Amy’s colleagues in another service from the same provider have told her about the ‘no bin, no pin’ policy there to encourage returns, getting rid of pre-injection swabs ‘for good old soap and water – great! Unless of course you don’t have access to such facilities!’, and ceasing the distribution of water ampoules because of unfathomable ‘concerns around legalities’.

According to Amy, a little investment in her needle exchange would go a long way. There are the material items that could be bought with more money – the BBV testing kits and homeless packs; and the specific services they could provide, like access to a nutritionist, wound care specialist or dentist. But what the service really craves is ‘to reduce pressure on staff, invest in quality training and nurture specialisms’.

‘One of the heartbreaking things to watch over the last few years is how so many of my colleagues with a love and speciality for harm reduction have moved into other areas of the care sector, or even out of it entirely. Why? Because it’s not worth the heartache,’ she says. ‘You either have to leave because it’s too much, or suck up your pride and principles and get on with the work at hand.’

‘Most importantly,’ she says, ‘we need to really take a step back and reduce the threshold for those accessing support – it can’t be that we turn away the chaotic, dependent injecting drug user because they are ten minutes late for their appointment. We need to be present, consistently – not just from nine to five in an office, but at 6am in the car parks and at 10pm out with the working girls.’

Amy thinks that introducing key performance indicators (KPIs) for harm reduction might be the way to regain energy and focus, and redress the attitude that ‘no one really cares about what we do or don’t do on the front end’. Having ‘60 clients on your caseload and a mountain of admin on your desk’ translates to telling the client ‘take your script and I will see you in two weeks’, instead of giving them the time and energy required for a meaningful working relationship.
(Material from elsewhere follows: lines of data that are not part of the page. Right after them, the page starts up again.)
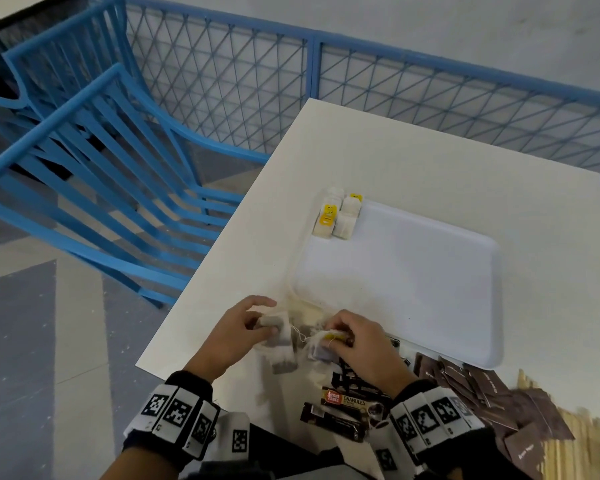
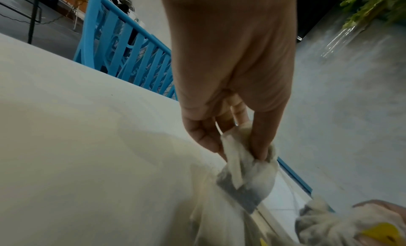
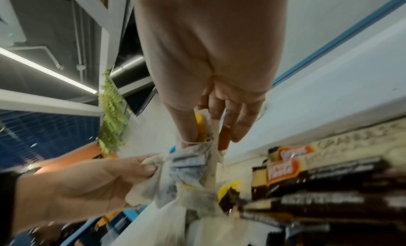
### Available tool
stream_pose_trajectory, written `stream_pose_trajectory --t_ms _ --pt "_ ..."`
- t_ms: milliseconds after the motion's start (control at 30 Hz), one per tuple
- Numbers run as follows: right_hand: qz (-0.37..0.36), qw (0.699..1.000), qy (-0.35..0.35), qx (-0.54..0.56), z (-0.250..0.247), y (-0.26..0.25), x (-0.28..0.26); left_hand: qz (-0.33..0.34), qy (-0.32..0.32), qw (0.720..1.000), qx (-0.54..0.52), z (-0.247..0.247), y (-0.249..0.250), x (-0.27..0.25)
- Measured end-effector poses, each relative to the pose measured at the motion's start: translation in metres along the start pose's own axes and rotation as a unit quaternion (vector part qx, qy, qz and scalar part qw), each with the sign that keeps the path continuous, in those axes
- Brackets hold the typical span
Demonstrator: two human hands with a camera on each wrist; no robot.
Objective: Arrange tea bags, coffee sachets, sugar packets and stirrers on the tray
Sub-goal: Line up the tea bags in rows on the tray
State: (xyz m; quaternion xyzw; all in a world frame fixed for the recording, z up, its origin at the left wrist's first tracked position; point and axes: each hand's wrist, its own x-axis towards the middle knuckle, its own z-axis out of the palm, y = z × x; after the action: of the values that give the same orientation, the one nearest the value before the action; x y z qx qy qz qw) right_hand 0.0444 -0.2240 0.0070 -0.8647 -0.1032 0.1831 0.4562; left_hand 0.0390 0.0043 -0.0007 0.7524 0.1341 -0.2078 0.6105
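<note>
A white tray (image 1: 413, 271) lies on the white table, with a few tea bags (image 1: 336, 218) with yellow tags lined up in its far left corner. Just in front of the tray's near left corner both hands work in a tangled heap of tea bags (image 1: 291, 344). My left hand (image 1: 246, 327) pinches one tea bag (image 2: 248, 164) between thumb and fingers. My right hand (image 1: 354, 337) pinches another tea bag (image 3: 197, 156) with its yellow tag (image 3: 201, 128) and string. Dark coffee sachets (image 1: 347, 401) lie near my right wrist.
Brown sugar packets (image 1: 482, 386) are piled at the right, wooden stirrers (image 1: 568, 441) beyond them at the table's near right corner. Blue chairs (image 1: 94, 161) stand left of the table, and a blue mesh fence (image 1: 395, 91) runs behind it.
</note>
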Motion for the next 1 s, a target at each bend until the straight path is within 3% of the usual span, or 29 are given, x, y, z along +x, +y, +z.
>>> stream_pose_trajectory --t_ms 133,300,533,767,900,1000 --pt "0.008 0.997 0.02 0.079 -0.016 0.0 -0.005 0.033 0.035 0.999 -0.021 0.002 0.008 0.001" --pt "-0.012 0.989 -0.046 0.14 -0.025 -0.015 -0.004 0.072 0.039 0.996 -0.018 0.01 0.023 0.007" --pt "-0.047 0.984 -0.073 0.155 -0.021 -0.037 0.005 0.03 -0.092 0.993 -0.074 0.031 0.043 0.006" --pt "-0.048 0.988 -0.045 0.14 -0.016 -0.041 0.013 -0.085 -0.164 0.967 -0.177 0.035 0.057 0.0" --pt "-0.046 0.99 0.001 0.135 -0.016 -0.037 0.016 -0.075 -0.212 0.947 -0.229 0.035 0.054 0.0" --pt "-0.024 0.987 0.032 0.153 -0.02 -0.035 0.019 -0.059 -0.209 0.949 -0.229 0.032 0.053 -0.002"
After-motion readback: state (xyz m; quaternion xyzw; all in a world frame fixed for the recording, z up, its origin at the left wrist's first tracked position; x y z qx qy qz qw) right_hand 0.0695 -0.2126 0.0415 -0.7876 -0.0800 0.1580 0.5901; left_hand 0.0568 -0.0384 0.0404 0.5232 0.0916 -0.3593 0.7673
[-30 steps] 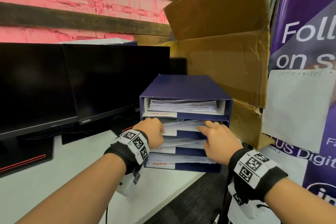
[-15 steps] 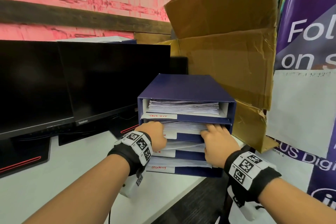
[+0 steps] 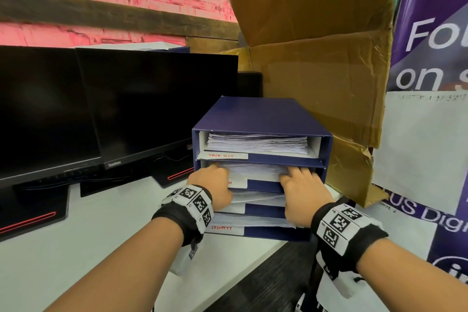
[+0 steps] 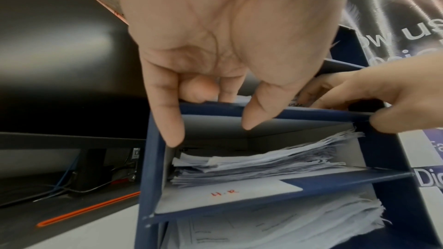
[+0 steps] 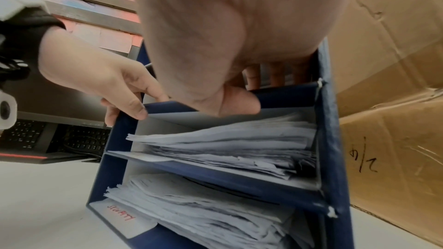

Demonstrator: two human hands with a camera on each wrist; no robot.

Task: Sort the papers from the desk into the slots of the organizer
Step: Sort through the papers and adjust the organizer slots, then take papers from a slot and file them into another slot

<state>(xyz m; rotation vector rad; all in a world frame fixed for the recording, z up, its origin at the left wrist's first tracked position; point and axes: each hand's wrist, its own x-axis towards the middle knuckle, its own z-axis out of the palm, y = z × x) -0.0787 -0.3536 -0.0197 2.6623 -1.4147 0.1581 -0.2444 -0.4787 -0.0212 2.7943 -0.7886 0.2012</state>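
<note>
Both hands (image 3: 258,185) at the organizer's (image 3: 260,116) second slot, fingers on its papers (image 3: 253,168).

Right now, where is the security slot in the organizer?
In the head view, the security slot is the bottom tier of the blue organizer, resting on the white desk, below both hands.

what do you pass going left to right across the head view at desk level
Left monitor → second monitor → left hand → right hand → cardboard box → white sheet on the purple banner. Both hands are at the organizer.
</note>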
Amy: ‘We underestimate the power of a cuppa and a chat.’

‘We underestimate the power that just sitting down and having a cuppa and a chat, with no expectations, can have. We need time and we need patience, and unfortunately there is no pot of funding for that,’ she says, adding: ‘I regularly sit in team meetings in which discharge stats are sniffed out like dogs with a bone. These are people’s lives!’

Mark is also weary of the attitude that ‘NSP cover is something that can be delivered by anyone, often admin staff’. He believes that the initiative must be taken by treatment providers, in the same way that naloxone distribution has (eventually) been embraced. Just three years ago he remembers that a senior man­ager in one of the larger organisations was instructing members of staff that they ‘must not talk about naloxone as we are not a campaigning organisation’.

Many organisations are still silent about issues such as drug consumption rooms (DCRs) and heroin-assisted therapy, perhaps taking their lead from the government’s drug strategy, which (while acknowledging that we should protect society’s most vulnerable) only fleetingly mentions harm reduction and ignores the importance of outreach.

‘The providers of treatment really need to start to use the language of harm reduction and be clear about a commitment to those approaches, rather than continuing with a culture of harm reduction by stealth,’ says Mark. ‘If they don’t believe that they should do everything possible to campaign for initiatives and interventions that can reduce the numbers of deaths among their service users, then we are in an impossible situation.’

This article has been produced with support from Camurus, which has not influenced the content in any way.